Lizzo’s Special Message
“C’mon ladies! Let’s torch those calories…” The instructor whipped her ponytail back and led her audience up the next “hill”. My feet endlessly chased one another up the spin bike’s artificial resistance. I toasted over a flame, burning off the whole wheat bread I had eaten that morning. A silky, sweet lyric stung my salty skin, permeating the mental imagery of burnt carbs melting off of me– “Am I ready? … To be loveddd… to be loveddd. You deserve it now!”
Lizzo’s lyrics are the saving grace of gym goers everywhere– who are often hypnotized into working out for someone besides themselves. Inside and outside of cycling gyms, Lizzo’s songs spark conversations about overcoming insecurity and building strong friendships with other women. In a world full of pop songs centered around the desire for a significant other, a love ballad to oneself is hard to come by. From her latest album Special to her first single, Truth Hurts– Lizzo has always stayed true to who she is. In the music video for Truth Hurts, Lizzo is depicted marrying herself. Her message hasn’t changed since this iconic video, in which she wore a slinky, white nightgown and a poofy tulle veil.
Lizzo’s latest album, Special, features a bouncy self-love anthem entitled If You Love Me that encompasses just about everything she stands for. In it, Lizzo straightforwardly states her message over the prominent bass, “If you love me– you love all of me– or none of me at all.” Later in the song, Lizzo humanizes herself by bravely sharing her own struggles; she doesn’t gloss over them for the sake of maintaining her stage presence. She admits that sometimes the “mirror lies” to her. This provides an accurate depiction of self-love, presenting self-romance as a never ending journey– a battle that can’t ever be won for good.
Instead of calling all the boys to the yard, Lizzo calls all her girls to dance together like “C-E-hoes”. The term effectively remixes a degrading term into an empowering one– it implies that a woman is taking charge of a situation rather than succumbing to it. The theme of the song promotes female solidarity, which is a concept frequently forgotten in heterosexual social situations where girls are competing against one another for men. Lizzo’s message here is incredibly important; there aren’t many cultural artifacts that promote putting your friends ahead, or at equal footing with your significant other.
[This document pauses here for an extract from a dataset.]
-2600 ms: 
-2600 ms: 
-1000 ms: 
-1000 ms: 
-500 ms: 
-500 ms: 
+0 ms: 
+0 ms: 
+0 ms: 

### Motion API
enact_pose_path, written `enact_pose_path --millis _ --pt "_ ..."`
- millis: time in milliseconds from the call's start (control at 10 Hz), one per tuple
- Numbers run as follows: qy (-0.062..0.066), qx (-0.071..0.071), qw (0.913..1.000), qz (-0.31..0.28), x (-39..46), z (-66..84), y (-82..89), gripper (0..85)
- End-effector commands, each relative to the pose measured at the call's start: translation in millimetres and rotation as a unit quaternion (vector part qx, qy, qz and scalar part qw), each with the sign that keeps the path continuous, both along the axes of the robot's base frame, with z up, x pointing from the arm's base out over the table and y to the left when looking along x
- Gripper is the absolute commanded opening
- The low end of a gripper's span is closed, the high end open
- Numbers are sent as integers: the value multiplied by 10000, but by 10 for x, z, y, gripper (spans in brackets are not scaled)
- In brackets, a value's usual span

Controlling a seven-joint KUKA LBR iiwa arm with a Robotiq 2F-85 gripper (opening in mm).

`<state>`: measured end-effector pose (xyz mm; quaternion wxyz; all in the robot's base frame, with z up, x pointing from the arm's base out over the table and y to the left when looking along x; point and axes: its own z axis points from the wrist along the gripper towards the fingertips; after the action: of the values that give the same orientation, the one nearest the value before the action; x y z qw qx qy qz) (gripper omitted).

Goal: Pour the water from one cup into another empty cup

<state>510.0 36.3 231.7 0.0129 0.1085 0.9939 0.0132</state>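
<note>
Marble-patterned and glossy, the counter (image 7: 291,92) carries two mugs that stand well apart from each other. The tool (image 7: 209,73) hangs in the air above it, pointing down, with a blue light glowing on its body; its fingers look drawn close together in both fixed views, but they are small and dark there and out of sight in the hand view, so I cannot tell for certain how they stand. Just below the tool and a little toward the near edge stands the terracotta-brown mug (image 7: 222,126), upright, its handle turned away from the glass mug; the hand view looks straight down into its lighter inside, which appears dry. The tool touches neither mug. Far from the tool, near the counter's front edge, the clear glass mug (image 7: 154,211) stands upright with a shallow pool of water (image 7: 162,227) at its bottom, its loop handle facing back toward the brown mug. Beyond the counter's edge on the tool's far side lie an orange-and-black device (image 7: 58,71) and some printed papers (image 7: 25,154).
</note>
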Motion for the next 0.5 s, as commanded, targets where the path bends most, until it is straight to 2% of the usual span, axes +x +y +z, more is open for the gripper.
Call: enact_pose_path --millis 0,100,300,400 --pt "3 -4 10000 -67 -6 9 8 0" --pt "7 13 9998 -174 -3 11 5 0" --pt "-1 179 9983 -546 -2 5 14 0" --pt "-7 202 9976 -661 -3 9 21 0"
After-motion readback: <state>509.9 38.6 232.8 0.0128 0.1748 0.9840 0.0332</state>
I was surprised to learn that a couple of my friends didn’t like the song Grrrls. They bluntly admitted that it was too poppy for them, that it wasn’t something that they would choose to listen to. However, they may enjoy the song if it was played in the right context– such as at a party or at a workout class. Lizzo has a big impact, even on people who are not fans of her music, due to how widely played her music is. Even though people may not make the decision to listen to Lizzo’s music, her body positive messages still manage to reach them because she is so mainstream.
More than anything, Lizzo is famous for her voluptuous figure. The reason why I mention this at the end of the article is because this has nothing to do with how talented she is. Women are often seen as bodies rather than as people who deserve to be recognized for their skills. This of course is exaggerated for women whose skills place them in the media place. In order to reach the general public’s ears, Lizzo must first reach the eye of selective listeners who may turn away before even listening to her songs. With the exception of SIA, and perhaps a few other creative artists, it is near impossible to be a disembodied voice as a musician. The appearance of a musical artist frames the art that they create. Lizzo refuses to cower away from the limelight for the sake of others’ comfort, every bit of her takes center stage. She accentuates her curvaceous figure with showstopping outfits. Lizzo’s new album Special can added to the cannon of music that is empowering to women of all shapes and sizes.